| 22.06.2017
Si le dépistage organisé est perfectible, il reste bien sûr indispensable. Face à la désinformation, les gynécologues jouent la carte de la contre-information en lançant une campagne* qui s’adresse aux femmes individuellement : « Et vous ? Pour vos seins, qu’en pensez-vous ? »
Une baisse du taux de participation de 60 % à 52 %
Le déclic pour cette contre-offensive ? Une désaffection « historique » vis-à-vis du dépistage du cancer du sein dans le département autrefois pilote du dépistage organisé, le Bas-Rhin (dès 1989, 2004 pour la France entière) : « Le taux de participation atteignait 60,2 %, il chute à 52 % cette année selon les tout derniers chiffres », se désole le Pr Carole Mathelin, responsable de la commission sénologie du Collège national des gynécologues et obstétriciens français et chef du service de sénologie du CHU de Strasbourg.

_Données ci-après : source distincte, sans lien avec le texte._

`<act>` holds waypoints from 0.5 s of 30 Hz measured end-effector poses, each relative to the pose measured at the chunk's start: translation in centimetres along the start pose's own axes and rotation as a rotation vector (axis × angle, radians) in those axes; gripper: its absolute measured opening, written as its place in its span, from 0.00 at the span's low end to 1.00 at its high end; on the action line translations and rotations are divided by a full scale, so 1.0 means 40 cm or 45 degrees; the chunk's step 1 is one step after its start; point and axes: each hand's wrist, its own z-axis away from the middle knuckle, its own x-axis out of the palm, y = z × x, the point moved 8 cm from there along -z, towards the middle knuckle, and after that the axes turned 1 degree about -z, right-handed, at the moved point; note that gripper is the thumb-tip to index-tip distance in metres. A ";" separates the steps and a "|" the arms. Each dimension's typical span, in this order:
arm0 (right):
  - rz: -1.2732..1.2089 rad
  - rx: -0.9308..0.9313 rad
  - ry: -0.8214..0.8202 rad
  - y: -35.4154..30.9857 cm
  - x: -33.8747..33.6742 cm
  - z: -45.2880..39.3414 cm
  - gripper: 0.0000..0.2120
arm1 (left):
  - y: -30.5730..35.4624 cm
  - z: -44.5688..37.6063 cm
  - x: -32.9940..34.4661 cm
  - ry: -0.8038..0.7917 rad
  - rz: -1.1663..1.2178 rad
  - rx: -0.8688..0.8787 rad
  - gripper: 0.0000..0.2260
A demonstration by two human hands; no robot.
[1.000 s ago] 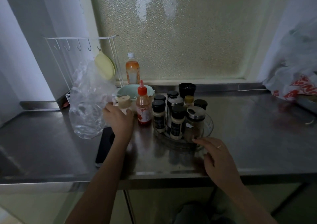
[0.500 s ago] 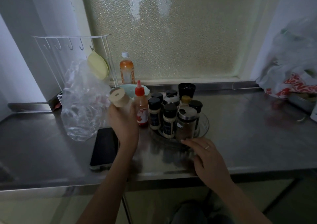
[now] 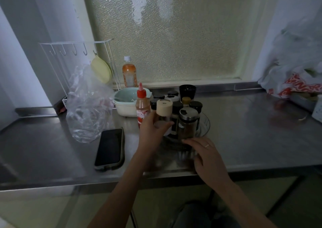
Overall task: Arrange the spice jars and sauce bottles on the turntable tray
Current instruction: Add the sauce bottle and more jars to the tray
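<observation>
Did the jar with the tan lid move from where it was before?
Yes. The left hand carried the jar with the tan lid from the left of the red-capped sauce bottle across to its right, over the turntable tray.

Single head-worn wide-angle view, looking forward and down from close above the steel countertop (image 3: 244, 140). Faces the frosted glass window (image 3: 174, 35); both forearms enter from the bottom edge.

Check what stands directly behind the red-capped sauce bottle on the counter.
Behind the red-capped sauce bottle sits a pale green bowl stacked in a cream bowl. The bottle hides part of both rims, and the bowls' contents cannot be seen.
</observation>
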 end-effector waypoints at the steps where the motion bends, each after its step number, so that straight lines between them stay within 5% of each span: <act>1: 0.006 -0.007 -0.005 -0.002 0.004 0.000 0.25 | -0.001 -0.007 0.006 0.002 -0.031 0.001 0.16; 11: -0.026 -0.035 -0.033 -0.004 0.005 0.000 0.25 | -0.061 -0.005 0.029 0.044 -0.250 -0.011 0.26; 15: -0.064 0.108 0.208 0.049 -0.064 -0.009 0.23 | -0.067 0.032 0.004 0.126 -0.216 0.009 0.27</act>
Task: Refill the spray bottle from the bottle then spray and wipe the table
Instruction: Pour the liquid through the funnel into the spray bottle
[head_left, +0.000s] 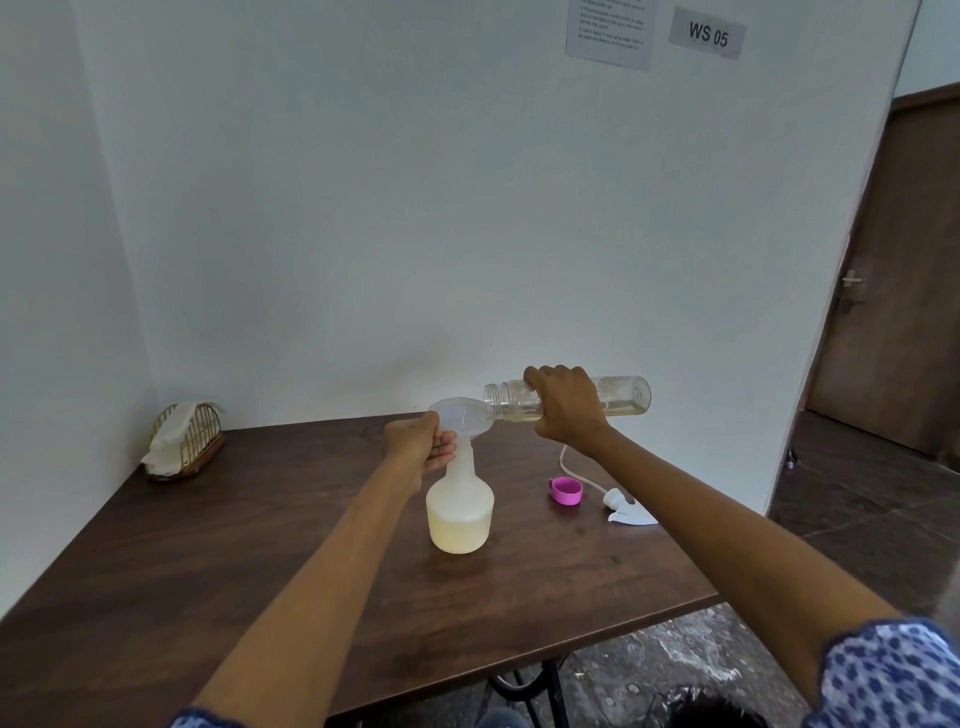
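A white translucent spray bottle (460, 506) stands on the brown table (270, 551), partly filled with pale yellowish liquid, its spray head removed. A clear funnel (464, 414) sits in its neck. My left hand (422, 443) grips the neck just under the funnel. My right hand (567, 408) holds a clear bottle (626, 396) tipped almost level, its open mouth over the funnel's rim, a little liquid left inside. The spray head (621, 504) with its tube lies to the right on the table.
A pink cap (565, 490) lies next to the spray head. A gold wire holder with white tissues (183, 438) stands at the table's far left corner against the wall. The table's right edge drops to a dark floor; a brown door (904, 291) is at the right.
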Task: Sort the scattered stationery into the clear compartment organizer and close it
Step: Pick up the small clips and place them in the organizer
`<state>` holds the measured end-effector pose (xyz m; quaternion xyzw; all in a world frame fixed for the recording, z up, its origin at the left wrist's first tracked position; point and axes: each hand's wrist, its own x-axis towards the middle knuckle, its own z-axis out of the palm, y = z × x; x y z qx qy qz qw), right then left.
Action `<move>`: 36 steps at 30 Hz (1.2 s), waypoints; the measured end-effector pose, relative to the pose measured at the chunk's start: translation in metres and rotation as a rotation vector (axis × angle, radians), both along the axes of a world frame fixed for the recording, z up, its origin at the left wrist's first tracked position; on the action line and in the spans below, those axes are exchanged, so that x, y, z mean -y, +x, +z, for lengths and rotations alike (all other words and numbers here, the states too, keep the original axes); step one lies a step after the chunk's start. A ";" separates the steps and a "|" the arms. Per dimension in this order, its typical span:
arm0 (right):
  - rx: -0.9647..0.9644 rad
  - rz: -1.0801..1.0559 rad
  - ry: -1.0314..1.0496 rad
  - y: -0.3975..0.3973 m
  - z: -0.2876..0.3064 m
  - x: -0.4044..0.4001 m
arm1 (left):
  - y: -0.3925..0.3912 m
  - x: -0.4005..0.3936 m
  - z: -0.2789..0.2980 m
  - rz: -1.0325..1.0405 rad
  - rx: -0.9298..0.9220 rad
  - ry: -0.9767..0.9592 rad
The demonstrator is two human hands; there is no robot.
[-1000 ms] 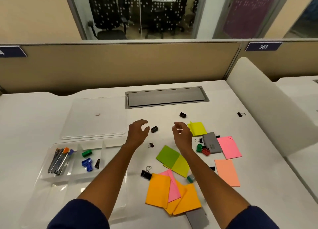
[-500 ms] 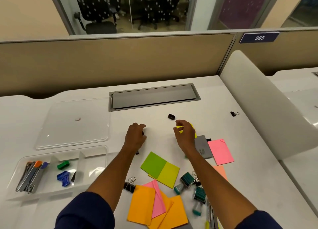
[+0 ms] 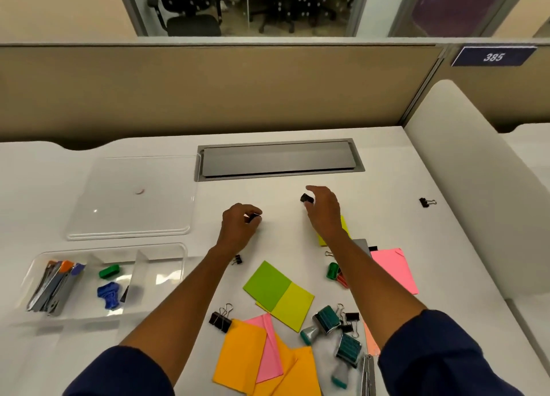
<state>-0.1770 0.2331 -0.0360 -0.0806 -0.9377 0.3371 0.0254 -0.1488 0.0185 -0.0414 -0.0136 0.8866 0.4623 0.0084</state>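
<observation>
2 bare forearms reach out from dark navy sleeves [image 3: 119, 375] pushed up near the elbows. The left hand [image 3: 238, 227] and right hand [image 3: 324, 211] are ungloved, with no rings or watch visible.

Count, positions relative to the green sticky note [image 3: 267, 285], which is one of its colour.
- Orange sticky notes [image 3: 242, 357]: at least three, below it.
- Pink sticky notes [image 3: 394, 269]: two, one right, one below.
- Yellow sticky notes [image 3: 293, 306]: two, one overlapped by it, one up-right.
- Black binder clips [image 3: 220, 321]: six visible.
- Teal stamps [image 3: 326, 319]: two, lower right.
- Organizer [image 3: 166, 248] to its left: one. Lid [image 3: 134, 196]: one.
</observation>
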 end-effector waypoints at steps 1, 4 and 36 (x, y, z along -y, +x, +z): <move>0.020 0.051 0.070 -0.004 -0.002 0.000 | 0.000 0.001 0.002 0.006 0.011 0.016; 0.075 0.195 0.280 -0.012 -0.008 0.002 | 0.001 0.006 0.008 0.022 0.044 0.037; 0.089 -0.151 -0.303 0.144 0.012 -0.085 | 0.077 -0.121 0.006 -0.572 0.209 -0.245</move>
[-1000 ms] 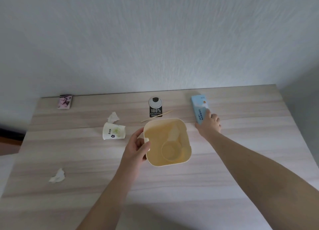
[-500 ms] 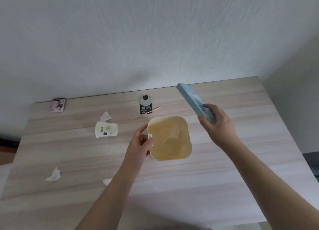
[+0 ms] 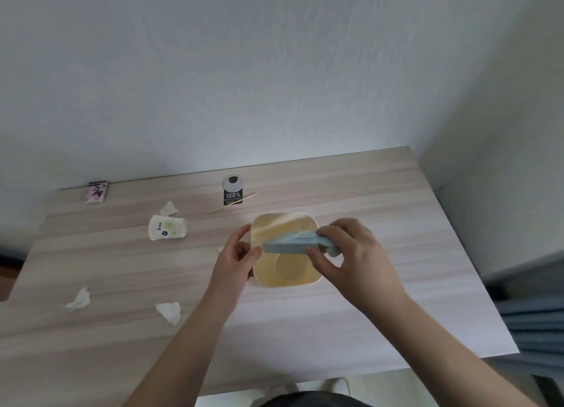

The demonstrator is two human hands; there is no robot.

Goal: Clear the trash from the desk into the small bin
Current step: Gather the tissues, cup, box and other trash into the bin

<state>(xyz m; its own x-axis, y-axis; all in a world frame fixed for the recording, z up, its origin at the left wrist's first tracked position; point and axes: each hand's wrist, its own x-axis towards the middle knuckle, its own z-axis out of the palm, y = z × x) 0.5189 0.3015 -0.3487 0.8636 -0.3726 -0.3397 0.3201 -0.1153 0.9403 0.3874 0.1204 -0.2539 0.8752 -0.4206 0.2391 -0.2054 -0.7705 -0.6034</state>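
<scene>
A light-blue carton point(image 3: 290, 244) is gripped by the right hand point(image 3: 351, 257) directly over the mouth of the small yellow bin point(image 3: 285, 280) on the wooden desk point(image 3: 381, 300). The bin's left rim is clasped by the left hand point(image 3: 236, 260).

Soft, cool daylight fills the scene, brightest on the wall point(image 3: 274, 71) and on the far middle of the table point(image 3: 366, 193), where a pale sheen lies across the wood grain. The near table edge and the lower corners fall dim. Shadows are faint and diffuse. The wide lens bends the table edges outward. The blue carton point(image 3: 290, 244) and the right hand point(image 3: 351, 254) are smeared with motion blur; small print is unreadable.
</scene>
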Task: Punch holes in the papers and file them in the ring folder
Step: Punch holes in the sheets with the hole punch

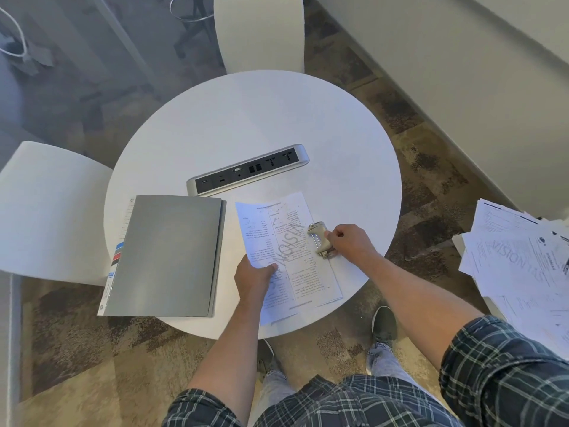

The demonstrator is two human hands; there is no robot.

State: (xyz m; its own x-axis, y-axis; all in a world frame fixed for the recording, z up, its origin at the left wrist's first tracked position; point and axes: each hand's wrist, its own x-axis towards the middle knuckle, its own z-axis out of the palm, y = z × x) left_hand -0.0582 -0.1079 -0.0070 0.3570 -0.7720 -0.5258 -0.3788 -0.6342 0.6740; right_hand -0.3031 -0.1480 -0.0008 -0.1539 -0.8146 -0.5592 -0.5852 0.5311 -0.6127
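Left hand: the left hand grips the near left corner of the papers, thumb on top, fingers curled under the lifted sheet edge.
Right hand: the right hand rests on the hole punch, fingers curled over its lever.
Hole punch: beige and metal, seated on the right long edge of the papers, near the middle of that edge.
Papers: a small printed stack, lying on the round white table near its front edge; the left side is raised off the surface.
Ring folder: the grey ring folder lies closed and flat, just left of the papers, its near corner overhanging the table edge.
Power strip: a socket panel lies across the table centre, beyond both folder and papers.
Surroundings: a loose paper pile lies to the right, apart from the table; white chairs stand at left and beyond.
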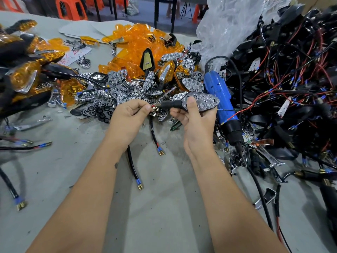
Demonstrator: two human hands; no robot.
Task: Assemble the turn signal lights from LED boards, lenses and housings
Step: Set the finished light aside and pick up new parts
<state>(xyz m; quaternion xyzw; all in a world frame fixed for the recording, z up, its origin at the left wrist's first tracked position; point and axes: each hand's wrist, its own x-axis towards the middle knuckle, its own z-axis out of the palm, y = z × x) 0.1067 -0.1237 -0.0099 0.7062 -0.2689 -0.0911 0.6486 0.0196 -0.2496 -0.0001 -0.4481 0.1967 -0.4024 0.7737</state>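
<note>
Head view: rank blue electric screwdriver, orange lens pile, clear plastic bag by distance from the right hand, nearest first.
From the right hand, which holds a housing:
1. Blue electric screwdriver: just right of the hand, lying on the table.
2. Orange lens pile: beyond the hand, up and to the left.
3. Clear plastic bag: far back, at the right.

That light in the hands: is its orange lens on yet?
Off. The housing in the right hand shows bare chrome reflector cups, no orange cover.

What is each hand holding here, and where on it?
Right hand grips the turn signal housing at its body, thumb on the chrome reflector. Left hand pinches its wires at the stem end.
</note>
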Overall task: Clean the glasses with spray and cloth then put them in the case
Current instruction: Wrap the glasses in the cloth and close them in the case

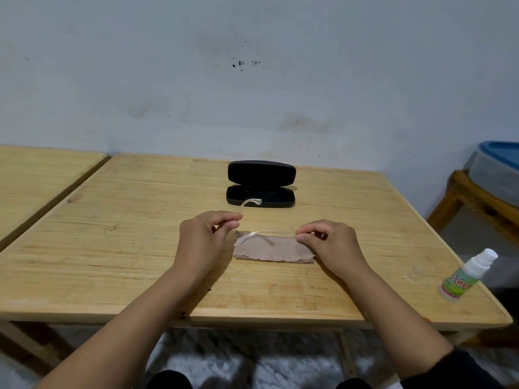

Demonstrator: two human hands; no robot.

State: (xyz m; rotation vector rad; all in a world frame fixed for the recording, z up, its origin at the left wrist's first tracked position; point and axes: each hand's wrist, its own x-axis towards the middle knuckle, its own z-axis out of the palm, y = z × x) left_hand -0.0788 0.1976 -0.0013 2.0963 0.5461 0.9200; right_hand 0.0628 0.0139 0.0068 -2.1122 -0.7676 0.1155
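I see both hands pinching the clear glasses over the cloth: left hand, right hand. Folding seems underway; next, I'd judge, the open case.

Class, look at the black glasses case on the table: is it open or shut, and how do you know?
Open. The glasses case has its lid raised upright behind the base, showing the dark interior.
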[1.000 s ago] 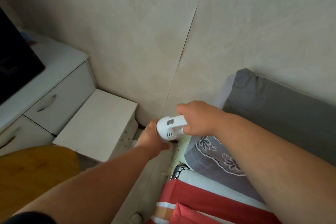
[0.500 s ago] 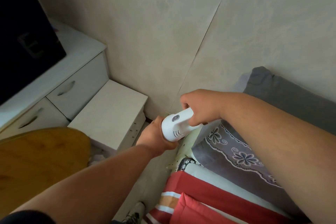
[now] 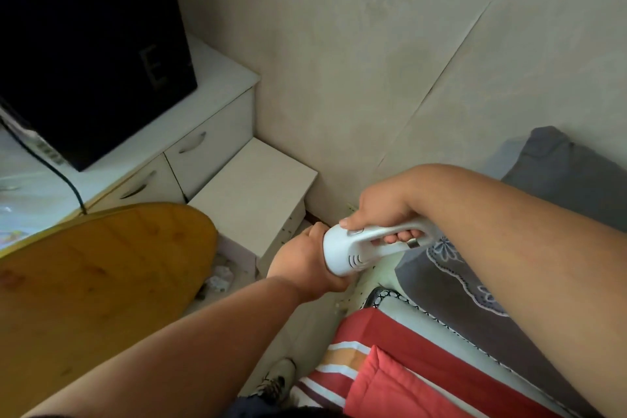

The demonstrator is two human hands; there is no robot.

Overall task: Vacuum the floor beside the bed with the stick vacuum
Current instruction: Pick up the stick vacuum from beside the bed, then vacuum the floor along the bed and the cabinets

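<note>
Right hand [image 3: 381, 207]: fingers wrapped through the stick vacuum [image 3: 353, 253] handle | left hand [image 3: 305, 265]: clamped round its body just below | long axis runs down-away, hidden | floor [image 3: 305, 326] strip between bed [image 3: 424, 326] right, white cabinet [image 3: 251, 193] left.

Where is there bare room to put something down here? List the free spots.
The low white box top, between the drawers and the wall, is bare. So is the cabinet strip beside the black box. The floor under the round wooden table is littered with scraps, and both hands, left and right, fill the gap beside the bed with the vacuum.
</note>
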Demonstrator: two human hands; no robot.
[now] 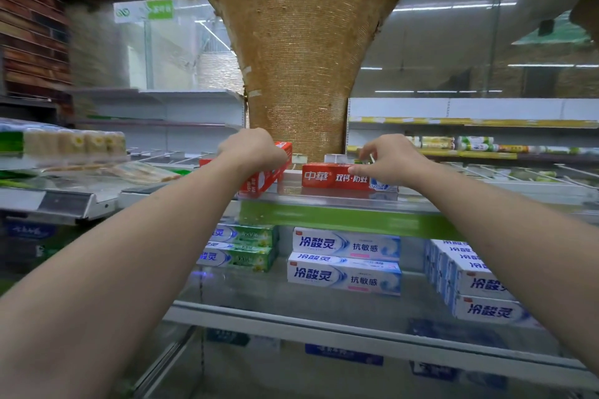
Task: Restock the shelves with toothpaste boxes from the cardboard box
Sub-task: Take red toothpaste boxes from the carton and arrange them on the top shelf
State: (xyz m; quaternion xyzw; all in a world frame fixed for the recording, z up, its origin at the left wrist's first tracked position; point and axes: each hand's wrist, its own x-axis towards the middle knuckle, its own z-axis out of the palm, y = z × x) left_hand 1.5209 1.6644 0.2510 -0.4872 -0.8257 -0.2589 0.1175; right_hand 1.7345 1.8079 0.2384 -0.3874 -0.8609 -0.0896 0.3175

Les femmes, depuis les controverses sur l’efficacité ou la sûreté du dépistage, ne retiennent que la possibilité de faux négatifs, faux positifs, excès d’irradiation, surdiagnostic ou surtraitement, doutent sur les bénéfices en termes de mortalité. L’attitude vis-à-vis du dépistage étant rarement déterminée par la seule logique, il pâtit à l’évidence de cette atmosphère suspicieuse entretenue autour du dépistage et plus spécifiquement de son outil, la mammographie, par les réseaux sociaux. Et par ricochet, le diagnostic en souffre aussi, avec la réapparition de lésions délabrantes… « Nous voyons aujourd’hui davantage de cancers localement avancés, regrette-t-elle. Le diagnostic initial se faisant pour des tumeurs de 2,5 cm en moyenne (contre moins de 2 cm dans le cadre d’un dépistage satisfaisant, organisé et individuel, s’il touche 70 % des femmes environ). » Certes le dépistage est imparfait, mais il est perfectible et chacun des freins au dépistage peut être débattu, voire levé. « Ainsi, s’agissant de l’irradiation liée à la mammographie, renseigne le Dr Jean-Yves Séror, telle que proposée dans le cadre du dépistage organisé, les deux incidences pour chaque sein équivalent à trois mois d’exposition naturelle (0,6 mSv). » Une femme de 50 à 74 ans est exposée 26 fois lors de sa « période dépistage », pour au total 40 mSv, bien loin des valeurs limites recommandées.
La mortalité a diminué de 20 % grâce au dépistage
Le risque de cancer créé par la mammographie concerne davantage les jeunes femmes « mutées », aux seins plus radiosensibles, dont les capacités de réparation sont effondrées, et qui nécessitent un examen à intervalles plus rapprochés… En ce qui concerne les faux négatifs ou les cancers de l’intervalle (au génie évolutif particulier), le « dépistage à la française », qui associe examen clinique, échographie éventuelle et deuxième lecture, permet d’en « rattraper » un certain nombre. « Quoi qu’il en soit, résume le Dr Marc Espié, responsable du centre des maladies du sein de l’hôpital Saint-Louis (Paris), le pronostic de ce cancer est lié au stade toujours, y compris avec les nouveaux traitements. » Un cancer du sein n’est pas un cancer de la prostate ; il survient chez des femmes de 60 ans en moyenne, et il est sûrement plus facile de dire a posteriori, faute de marqueur prédictif, que tel ou tel cancer du sein aurait évolué plus lentement. « Le surdiagnostic est évalué entre 5 et 7 % … sans surtraitement associé puisque, depuis le dépistage, la taille des cancers des femmes dépistées a diminué, le taux de traitements conservateurs a augmenté et l’on constate une baisse de la mortalité, de 20 % au moins », conclut le Dr Espié.